Greece and EU finance ministers hit a new impasse late yesterday as creditors accused Athens of failing to compromise despite a looming default next week that risks bouncing it out of the euro.

With EU leaders due in Brussels for a summit being held today in the evening, Greek Prime Minister Alexis Tsipras was set to hold late night talks with representatives of creditor institutions in the hope a deal could be reached.

The Eurogroup of ministers wound up a meeting yesterday evening after little more than an hour because no deal was ready for them to discuss.

“We were prepared to work all night, but we had nothing real to work with,” one euro zone official said. “The loss of trust is becoming extreme ... It is hard to see how we can go on.”

Tsipras had spent hours with European Commission President Jean-Claude Juncker, IMF head Christine Lagarde, European Central Bank chief Mario Draghi and the finance ministers’ chairman Jeroen Dijsselbloem.

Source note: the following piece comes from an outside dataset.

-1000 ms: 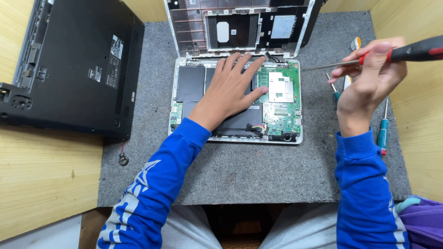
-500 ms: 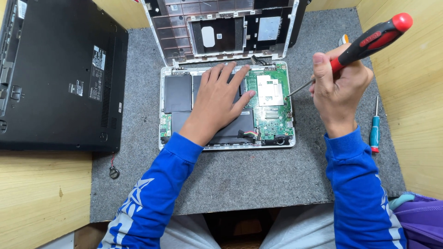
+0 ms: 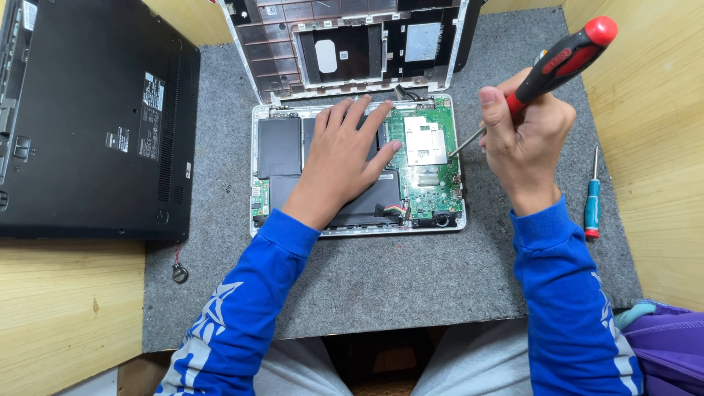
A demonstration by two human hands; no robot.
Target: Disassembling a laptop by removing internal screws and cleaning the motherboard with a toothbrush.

But by the time Greek Finance Minister Yanis Varoufakis sat down across the street with his 18 counterparts, the negotiations had not produced a draft text.

“It is a negotiation between the institutions and the Greek government,” Finnish Finance Minister Alexander Stubb told reporters. “We have not been able to throw anything back at anyone because there’s nothing on the table.”

Another euro zone official said: “There is less optimism about a deal now than before. The Eurogroup tomorrow may not be the last.” The first official said, however, that without a deal by Saturday to allow a vote in the German Parliament on Monday, Greece could not get the cash to meet a repayment deadline on Tuesday which may place it in default.

Among key unresolved disputes were Greek demands for debt restructuring, which several euro zone ministers rejected, and differences over reforming Greece’s costly pensions system.

German Finance Minister Wolfgang Schaeuble, whose country is the biggest creditor, said preparations for a cash-for-reform agreement had barely advanced. His Austrian colleague was among several to say Greek demands for debt relief were a problem.

The loss of trust is becoming extreme – It is hard to see how we can go on

A Greek official said the creditors’ counter-proposals, handed to Athens on Wednesday morning and rapidly leaked on the Internet, were not acceptable as they stood, but Tsipras hoped for an agreement late yesterday or today when all 28 EU leaders arrive for a regular two-day summit. Before leaving Athens, Tsipras attacked the position of “certain” creditors – a swipe at the IMF – as strange since he said they had rejected fiscal measures Athens put forward.

“This odd stance seems to indicate that either there is no interest in an agreement or that special interests are being backed,” the Premier tweeted. Lagarde spelled out her objection to Greek proposals centred on higher taxes to plug a budget gap.

Greek Finance Minister Yanis Varoufakis (left) speaks with unidentified officials at a Eurozone finance ministers emergency meeting in Brussels, Belgium, yesterday. Photo: ReutersGreek Finance Minister Yanis Varoufakis (left) speaks with unidentified officials at a Eurozone finance ministers emergency meeting in Brussels, Belgium, yesterday. Photo: Reuters

“You can’t build a programme just on the promise of improved tax collection, as we have heard for the past five years with very little result,” she told French magazine Challenges.

An EU official said earlier that the exchange of proposals was a normal part of the negotiation. But a Greek official said the lenders’ five-page document – full of crossings–out and underlining in red ink - differed little from their initial June 3 offer and took scant account of Athens’ proposals.

In Athens, State Minister Alekos Flabouraris, considered close to Tsipras, told the ruling Syriza party’s political committee the creditors’ revised list of demands was absurd.

The talks are especially fraught because there is so little time left to reach a deal before Greece has to make a repayment to the IMF on June 30, the day its current bailout expires.

If Greece misses that payment and is declared in default to the IMF, it could trigger a bank run, capital controls and an eventual Greek exit from the eurozone, showing that membership of the currency is not irrevocable as its founders intended.

Among other unresolved issues were labour laws, collective bargaining, public sector wages, opening up closed professions, investment as well as value-added tax and corporate income tax.

Looking tense, Tsipras was driven into European Commission headquarters through an underground garage to avoid the usual arrival statements, and given only a perfunctory handshake by Juncker before plunging into the meeting.

The Greek proposals featured a series of tax hikes on consumption, businesses and the wealthy and higher contributions to pensions to meet budget targets. The IMF wants to see more savings achieved through budget cuts.